- **Exercise brief**
The data that follows is to be copied exactly, with each image removed.
Start of Dataset excerpt
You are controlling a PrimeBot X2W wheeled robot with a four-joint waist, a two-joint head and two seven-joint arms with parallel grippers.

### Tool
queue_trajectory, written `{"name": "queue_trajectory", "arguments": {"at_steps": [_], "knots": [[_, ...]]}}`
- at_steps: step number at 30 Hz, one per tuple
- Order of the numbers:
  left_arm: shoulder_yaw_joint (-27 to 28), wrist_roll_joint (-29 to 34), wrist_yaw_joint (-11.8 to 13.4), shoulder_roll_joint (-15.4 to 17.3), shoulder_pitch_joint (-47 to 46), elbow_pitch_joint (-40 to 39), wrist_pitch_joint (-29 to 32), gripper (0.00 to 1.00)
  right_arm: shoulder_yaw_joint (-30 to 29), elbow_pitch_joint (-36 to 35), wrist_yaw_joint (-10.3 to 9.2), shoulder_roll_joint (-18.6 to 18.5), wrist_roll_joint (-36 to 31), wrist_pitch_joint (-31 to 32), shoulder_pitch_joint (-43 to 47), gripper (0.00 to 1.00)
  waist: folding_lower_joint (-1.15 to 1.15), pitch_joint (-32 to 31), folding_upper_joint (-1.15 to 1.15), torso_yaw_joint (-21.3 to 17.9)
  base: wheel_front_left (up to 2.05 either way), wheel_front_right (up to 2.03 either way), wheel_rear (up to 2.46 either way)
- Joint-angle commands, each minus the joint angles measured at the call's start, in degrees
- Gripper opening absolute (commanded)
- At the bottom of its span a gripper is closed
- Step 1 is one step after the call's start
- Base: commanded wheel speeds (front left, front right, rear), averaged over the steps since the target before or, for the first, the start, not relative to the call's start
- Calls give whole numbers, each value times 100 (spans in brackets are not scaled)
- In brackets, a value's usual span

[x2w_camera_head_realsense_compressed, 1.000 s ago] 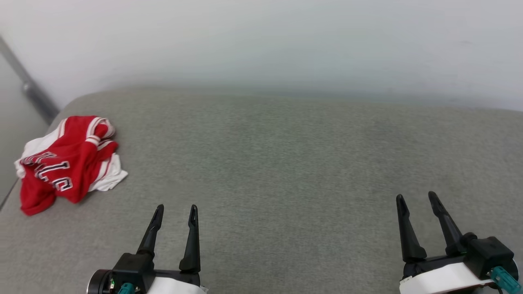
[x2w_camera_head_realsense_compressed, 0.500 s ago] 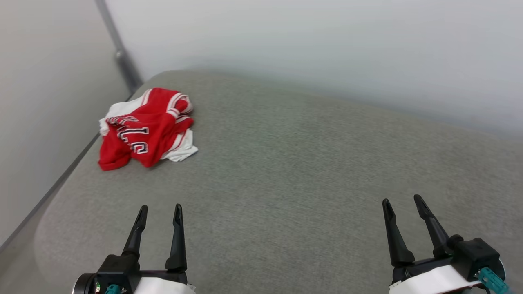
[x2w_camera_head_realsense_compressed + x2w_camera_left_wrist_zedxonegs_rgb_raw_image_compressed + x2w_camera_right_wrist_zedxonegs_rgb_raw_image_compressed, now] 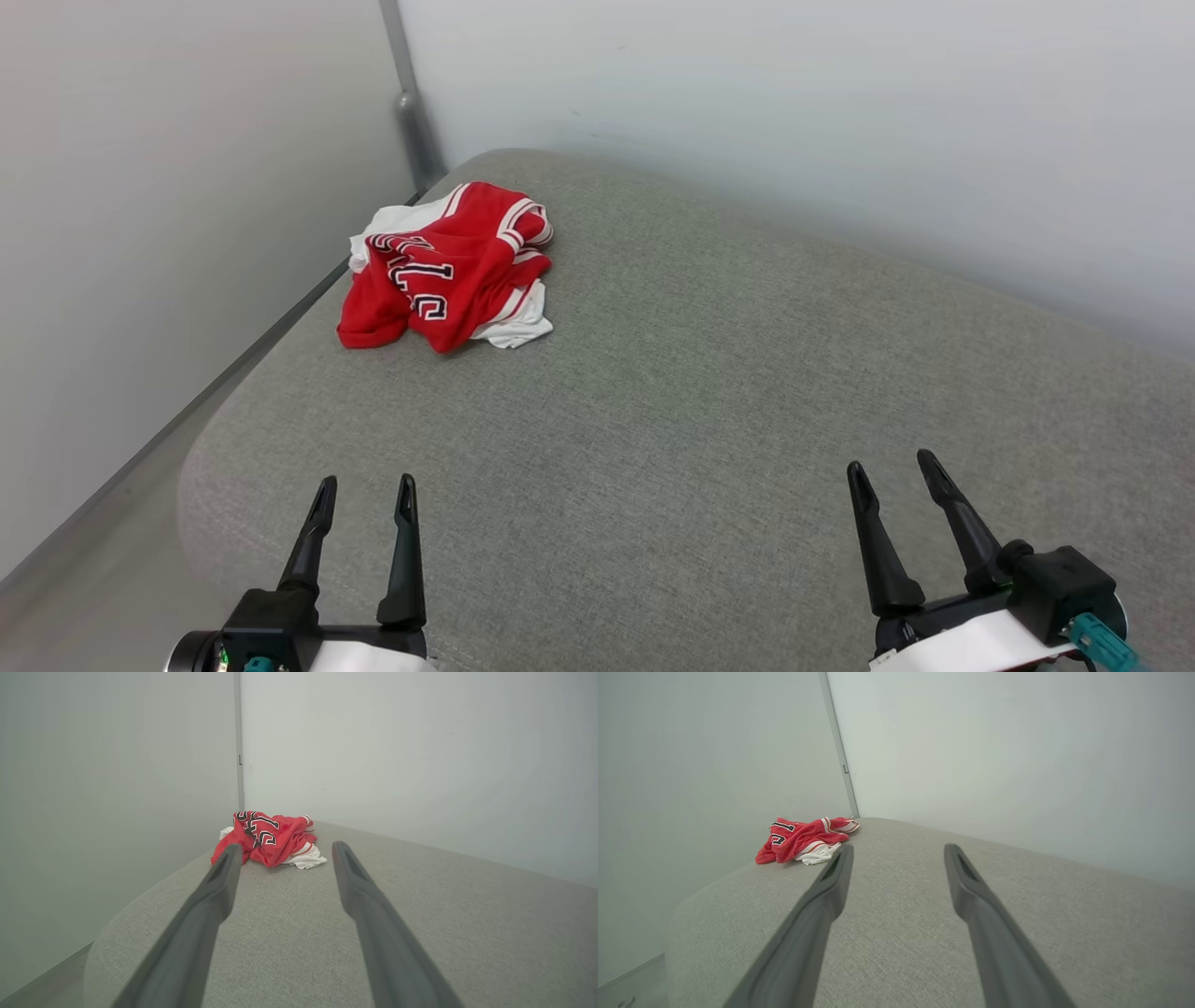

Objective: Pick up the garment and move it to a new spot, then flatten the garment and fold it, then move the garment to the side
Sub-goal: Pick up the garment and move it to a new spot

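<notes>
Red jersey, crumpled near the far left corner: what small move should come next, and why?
Probably reach the left gripper forward toward the jersey. It lies bunched and untouched on the cushion, nearer that arm, whose fingers stand open and empty, well short of it. The right gripper is farther off.

Soft, even light is filling every view and is casting almost no shadow; only a thin dark rim is showing under the garment [image 3: 448, 271], well ahead of the left gripper [image 3: 366, 483]. The pale walls [image 3: 747, 112] are looking hazy, without glare. In the wrist views the fingers [image 3: 219, 891] are blurring toward the bottom edge (too close to focus), and the wide lens is curving the grey surface [image 3: 901, 933] at the sides.
</notes>
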Motion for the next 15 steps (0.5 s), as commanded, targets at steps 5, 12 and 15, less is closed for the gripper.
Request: {"name": "queue_trajectory", "arguments": {"at_steps": [5,12,15], "knots": [[15,41,4,-6,56,-21,-16,100,10,26,-2,5,20,-14,6,100,0,-38,0,64,0,0,0],[33,84,-39,-6,33,-15,-16,100,-29,45,-2,5,77,-14,19,100,0,-43,0,50,0,0,0],[27,92,-67,-5,23,-4,-16,100,-86,18,-2,5,142,-14,15,100,0,-21,0,20,0,0,0]]}}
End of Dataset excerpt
- **Response area**
You are controlling a PrimeBot X2W wheeled robot with a four-joint waist, a two-joint head and two seven-joint arms with parallel grippers.

### Tool
queue_trajectory, written `{"name": "queue_trajectory", "arguments": {"at_steps": [_], "knots": [[_, ...]]}}`
- at_steps: step number at 30 Hz, one per tuple
- Order of the numbers:
  left_arm: shoulder_yaw_joint (-27 to 28), wrist_roll_joint (-29 to 34), wrist_yaw_joint (-11.8 to 13.4), shoulder_roll_joint (-15.4 to 17.3), shoulder_pitch_joint (-47 to 46), elbow_pitch_joint (-40 to 39), wrist_pitch_joint (-29 to 32), gripper (0.00 to 1.00)
  right_arm: shoulder_yaw_joint (-30 to 29), elbow_pitch_joint (-36 to 35), wrist_yaw_joint (-10.3 to 9.2), shoulder_roll_joint (-18.6 to 18.5), wrist_roll_joint (-36 to 31), wrist_pitch_joint (-31 to 32), shoulder_pitch_joint (-43 to 47), gripper (0.00 to 1.00)
  waist: folding_lower_joint (-1.15 to 1.15), pitch_joint (-32 to 31), folding_upper_joint (-1.15 to 1.15), torso_yaw_joint (-21.3 to 17.9)
  base: wheel_front_left (up to 2.05 either way), wheel_front_right (up to 2.03 either way), wheel_rear (up to 2.46 either way)
- Joint-angle commands, each minus the joint angles measured at the call's start, in degrees
- Gripper opening absolute (commanded)
- At the bottom of its span a gripper is closed
- Step 1 is one step after the call's start
- Base: commanded wheel speeds (front left, front right, rear), averaged over the steps since the target before or, for the first, the start, not relative to the call's start
- Calls give whole numbers, each value times 100 (spans in brackets are not scaled)
- In brackets, a value's usual span

[x2w_camera_head_realsense_compressed, 1.000 s ago] 
[x2w_camera_head_realsense_compressed, 0.500 s ago] 
[x2w_camera_head_realsense_compressed + x2w_camera_left_wrist_zedxonegs_rgb_raw_image_compressed + x2w_camera_right_wrist_zedxonegs_rgb_raw_image_compressed, now] 

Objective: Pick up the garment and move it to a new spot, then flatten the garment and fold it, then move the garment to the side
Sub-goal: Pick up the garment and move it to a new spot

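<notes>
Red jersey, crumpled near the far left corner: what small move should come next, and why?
Probably reach the left gripper forward toward the jersey. It lies bunched and untouched on the cushion, nearer that arm, whose fingers stand open and empty, well short of it. The right gripper is farther off.

Soft, even light is filling every view and is casting almost no shadow; only a thin dark rim is showing under the garment [image 3: 448, 271], well ahead of the left gripper [image 3: 366, 483]. The pale walls [image 3: 747, 112] are looking hazy, without glare. In the wrist views the fingers [image 3: 219, 891] are blurring toward the bottom edge (too close to focus), and the wide lens is curving the grey surface [image 3: 901, 933] at the sides.
</notes>
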Motion for the next 15 steps (0.5 s), as commanded, targets at steps 5, 12 and 15, less is closed for the gripper.
Request: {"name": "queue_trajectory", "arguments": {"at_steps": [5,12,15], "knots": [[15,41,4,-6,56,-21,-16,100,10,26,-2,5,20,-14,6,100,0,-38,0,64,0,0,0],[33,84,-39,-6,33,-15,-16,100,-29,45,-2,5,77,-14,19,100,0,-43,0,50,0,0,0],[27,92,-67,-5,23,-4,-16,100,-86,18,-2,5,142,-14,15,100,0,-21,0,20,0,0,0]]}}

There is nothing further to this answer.